++++ Collected material

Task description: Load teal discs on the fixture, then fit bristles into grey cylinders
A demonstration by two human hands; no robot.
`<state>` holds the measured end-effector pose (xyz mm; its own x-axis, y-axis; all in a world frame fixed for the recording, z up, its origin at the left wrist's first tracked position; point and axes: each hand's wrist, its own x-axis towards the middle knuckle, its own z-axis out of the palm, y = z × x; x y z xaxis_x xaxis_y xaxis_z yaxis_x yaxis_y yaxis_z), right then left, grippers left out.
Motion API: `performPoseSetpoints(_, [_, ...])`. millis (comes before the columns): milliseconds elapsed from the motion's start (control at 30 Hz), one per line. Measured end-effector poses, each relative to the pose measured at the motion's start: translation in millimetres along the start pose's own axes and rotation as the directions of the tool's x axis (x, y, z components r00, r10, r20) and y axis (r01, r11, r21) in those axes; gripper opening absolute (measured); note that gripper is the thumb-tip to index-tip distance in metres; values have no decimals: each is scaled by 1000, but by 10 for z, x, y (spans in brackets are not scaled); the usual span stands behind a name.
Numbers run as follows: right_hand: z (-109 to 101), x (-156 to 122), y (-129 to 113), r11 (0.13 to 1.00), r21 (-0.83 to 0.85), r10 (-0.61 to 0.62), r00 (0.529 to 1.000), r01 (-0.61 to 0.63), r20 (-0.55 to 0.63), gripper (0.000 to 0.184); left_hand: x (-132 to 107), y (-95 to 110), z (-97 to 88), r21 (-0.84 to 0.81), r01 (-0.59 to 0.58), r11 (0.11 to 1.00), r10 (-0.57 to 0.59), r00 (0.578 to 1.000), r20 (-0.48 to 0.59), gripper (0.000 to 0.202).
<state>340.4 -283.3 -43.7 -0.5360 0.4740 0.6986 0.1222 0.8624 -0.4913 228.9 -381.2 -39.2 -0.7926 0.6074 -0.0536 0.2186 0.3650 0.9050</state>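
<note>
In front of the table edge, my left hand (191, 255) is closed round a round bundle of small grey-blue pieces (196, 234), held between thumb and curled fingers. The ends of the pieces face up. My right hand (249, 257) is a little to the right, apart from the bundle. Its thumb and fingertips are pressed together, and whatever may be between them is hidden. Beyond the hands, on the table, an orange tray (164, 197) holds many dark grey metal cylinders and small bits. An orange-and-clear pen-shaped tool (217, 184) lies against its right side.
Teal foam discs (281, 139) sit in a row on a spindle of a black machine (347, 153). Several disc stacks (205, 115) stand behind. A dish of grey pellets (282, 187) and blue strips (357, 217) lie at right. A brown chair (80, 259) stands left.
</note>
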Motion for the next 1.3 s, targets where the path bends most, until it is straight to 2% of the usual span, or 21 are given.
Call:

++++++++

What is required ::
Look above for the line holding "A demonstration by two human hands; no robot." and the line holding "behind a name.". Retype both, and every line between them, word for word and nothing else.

Answer to this problem ::
A demonstration by two human hands; no robot.
`<state>` holds the measured end-effector pose (xyz mm; its own x-axis, y-axis; all in a world frame fixed for the recording, z up, its origin at the left wrist's first tracked position; point and axes: each hand's wrist, its own x-axis towards the middle knuckle, its own z-axis out of the palm, y = z × x; x y z xaxis_x xaxis_y xaxis_z yaxis_x yaxis_y yaxis_z), right then left, grippers left out.
Motion API: `performPoseSetpoints(_, [_, ...])`. millis (comes before the columns): milliseconds elapsed from the motion's start (control at 30 Hz), one per line. Measured end-effector poses, each relative to the pose measured at the motion's start: translation in millimetres along the start pose's own axes and rotation as the directions of the tool's x axis (x, y, z components r00, r10, r20) and y axis (r01, r11, r21) in those axes; gripper opening absolute (measured); note that gripper is the thumb-tip to index-tip distance in metres; values have no decimals: each is scaled by 1000, but by 10 for z, x, y (spans in brackets are not scaled); the usual span stands behind a name.

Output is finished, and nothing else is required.